The only way to make money, is to spend money. Now apply that to money already spent. This is what the Federal Treasury is attempting to do right now. The FED is buying $600 Billion Dollars in U. S. Government Bonds. What’s misleading is that the FED isn’t buying anything but our own debt.
The Wall Street Journal writes:
In essence, the Fed now will print money to buy as much as $900 billion in U.S. government bonds through June—an amount roughly equal to the government’s total projected borrowing needs over that period.
In normal times, a Fed spending spree on government bonds would be highly inflationary, because it would flood the economy with money and raise worries about too much government spending. The mere worry of too much inflation in financial markets could drive long-term interest rates higher and cause the Fed’s program to backfire.
Prices in commodities markets have marched higher since late August. Crude-oil futures prices, for instance, have risen 15% since then, to $85 per barrel.
Michael Pence, a top Republican in the House of Representatives, said the Fed was taking an “incalculable risk.”
The government is printing money. It’s printing money we don’t have. The gamble is by taking the bonds off the street, it will lower interest rates and encourage more investment and spending. The FED is hoping that a orderly drop of the dollars value will spark growth in the economy. However, if that doesn’t work then inflation looms in the near future. That inflation could be crushing if the FED’s plans backfire. Not just for the United States Markets, but World Wide Markets also.

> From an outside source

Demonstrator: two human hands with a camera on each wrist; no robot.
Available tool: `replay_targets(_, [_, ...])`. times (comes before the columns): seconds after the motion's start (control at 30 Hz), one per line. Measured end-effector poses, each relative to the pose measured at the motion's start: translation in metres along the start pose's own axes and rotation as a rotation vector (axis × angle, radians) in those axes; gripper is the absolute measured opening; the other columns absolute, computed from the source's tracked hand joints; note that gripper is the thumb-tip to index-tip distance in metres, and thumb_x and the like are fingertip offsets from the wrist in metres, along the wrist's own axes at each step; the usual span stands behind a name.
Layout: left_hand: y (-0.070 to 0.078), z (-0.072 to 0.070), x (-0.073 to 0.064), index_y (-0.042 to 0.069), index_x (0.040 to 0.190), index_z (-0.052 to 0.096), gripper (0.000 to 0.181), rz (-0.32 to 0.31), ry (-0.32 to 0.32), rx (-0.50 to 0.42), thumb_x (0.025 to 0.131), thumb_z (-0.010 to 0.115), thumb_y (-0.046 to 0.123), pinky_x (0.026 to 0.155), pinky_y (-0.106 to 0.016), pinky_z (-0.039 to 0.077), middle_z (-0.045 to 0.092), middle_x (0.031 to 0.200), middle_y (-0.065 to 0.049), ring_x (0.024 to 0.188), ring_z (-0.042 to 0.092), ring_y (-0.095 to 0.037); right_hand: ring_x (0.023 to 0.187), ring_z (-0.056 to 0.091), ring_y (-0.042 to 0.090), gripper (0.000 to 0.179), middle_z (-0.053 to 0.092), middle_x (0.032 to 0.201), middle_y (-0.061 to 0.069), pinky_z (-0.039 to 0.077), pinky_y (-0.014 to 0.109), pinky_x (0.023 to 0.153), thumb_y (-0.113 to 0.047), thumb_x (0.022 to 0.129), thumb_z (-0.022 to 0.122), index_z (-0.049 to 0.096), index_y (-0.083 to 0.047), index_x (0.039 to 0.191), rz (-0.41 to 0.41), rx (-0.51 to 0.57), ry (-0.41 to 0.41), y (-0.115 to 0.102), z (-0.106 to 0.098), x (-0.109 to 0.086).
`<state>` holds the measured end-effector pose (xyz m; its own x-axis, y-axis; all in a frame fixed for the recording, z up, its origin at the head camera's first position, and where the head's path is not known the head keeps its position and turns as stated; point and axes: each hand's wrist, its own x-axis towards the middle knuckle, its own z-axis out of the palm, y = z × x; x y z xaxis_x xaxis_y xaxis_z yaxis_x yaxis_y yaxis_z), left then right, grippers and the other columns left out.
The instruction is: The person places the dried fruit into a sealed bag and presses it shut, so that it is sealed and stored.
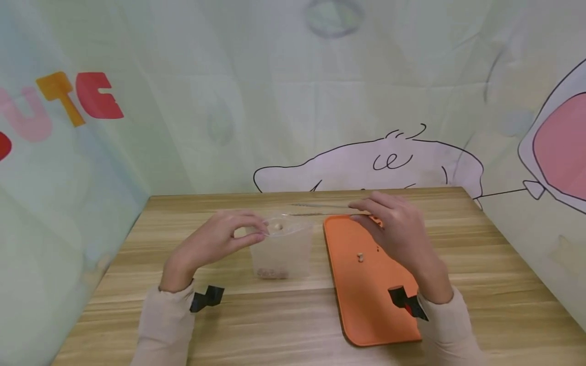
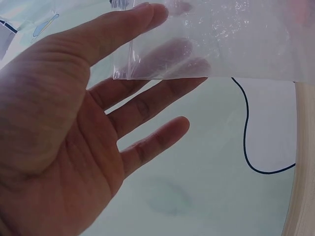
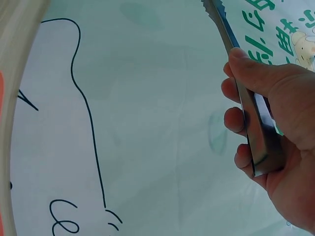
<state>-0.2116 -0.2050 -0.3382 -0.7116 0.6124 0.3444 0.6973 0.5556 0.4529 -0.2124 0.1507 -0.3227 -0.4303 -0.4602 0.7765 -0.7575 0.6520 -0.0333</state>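
A clear zip bag [image 1: 286, 251] stands upright on the table, with small reddish-brown pieces [image 1: 272, 273] at its bottom. My left hand [image 1: 220, 236] pinches the bag's upper left edge between thumb and fingers; in the left wrist view, some fingers show through the plastic. Just inside the mouth shows a small pale piece [image 1: 278, 226]. Metal tongs [image 3: 261, 137] with serrated ends are gripped in my right hand [image 1: 393, 226]. They point left, with their arms apart and the tips over the bag's opening.
Right of the bag lies an orange tray [image 1: 341, 305], partly under my right hand and forearm. A small pale piece [image 1: 360, 257] and a few dark specks lie on it. Behind the wooden table [image 1: 220, 335] hangs a printed cloth [image 1: 192, 127].
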Motion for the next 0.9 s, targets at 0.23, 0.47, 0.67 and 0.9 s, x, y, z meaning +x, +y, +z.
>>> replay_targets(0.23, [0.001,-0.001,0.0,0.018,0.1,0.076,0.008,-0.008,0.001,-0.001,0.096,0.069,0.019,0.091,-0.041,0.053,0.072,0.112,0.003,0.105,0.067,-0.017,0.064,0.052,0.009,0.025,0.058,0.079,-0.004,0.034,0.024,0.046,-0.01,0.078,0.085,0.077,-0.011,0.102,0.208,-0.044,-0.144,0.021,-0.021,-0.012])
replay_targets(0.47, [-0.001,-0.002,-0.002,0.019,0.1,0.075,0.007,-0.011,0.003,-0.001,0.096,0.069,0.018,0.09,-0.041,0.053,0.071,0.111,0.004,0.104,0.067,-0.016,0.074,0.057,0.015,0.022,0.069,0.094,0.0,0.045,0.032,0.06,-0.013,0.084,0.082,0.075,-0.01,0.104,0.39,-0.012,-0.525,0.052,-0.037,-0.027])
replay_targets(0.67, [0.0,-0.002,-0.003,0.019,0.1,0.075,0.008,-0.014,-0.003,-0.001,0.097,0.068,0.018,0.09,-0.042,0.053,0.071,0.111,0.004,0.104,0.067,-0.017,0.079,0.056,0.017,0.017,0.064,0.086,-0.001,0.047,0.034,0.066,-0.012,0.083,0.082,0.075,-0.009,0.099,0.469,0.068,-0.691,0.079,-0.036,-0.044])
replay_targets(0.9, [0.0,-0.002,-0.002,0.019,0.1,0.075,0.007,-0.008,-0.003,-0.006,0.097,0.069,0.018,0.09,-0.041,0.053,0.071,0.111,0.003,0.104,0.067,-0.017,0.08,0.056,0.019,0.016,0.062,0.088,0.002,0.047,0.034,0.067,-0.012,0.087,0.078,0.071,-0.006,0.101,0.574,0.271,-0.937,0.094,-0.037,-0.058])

China owns a significant amount of U.S. debt. You cannot walk into any Wal-Mart and find products without a “Made in China” sticker on it. Pumping more money into the economy will bring down interest rate. It will also encourage riskier investment. It will effect the Stock Market into seeing gains that are artificially there. China has already expressed concern as well as other emerging markets about the risks the U. S. is placing on the world economies. It is a bubble that will effect other world markets into a possible currency war.
If this calculated risk fails, and inflation begins, it will effect prices of goods and services. It will devalue the dollar further and investments and savings will decline in value. People could see the value of their life savings evaporate.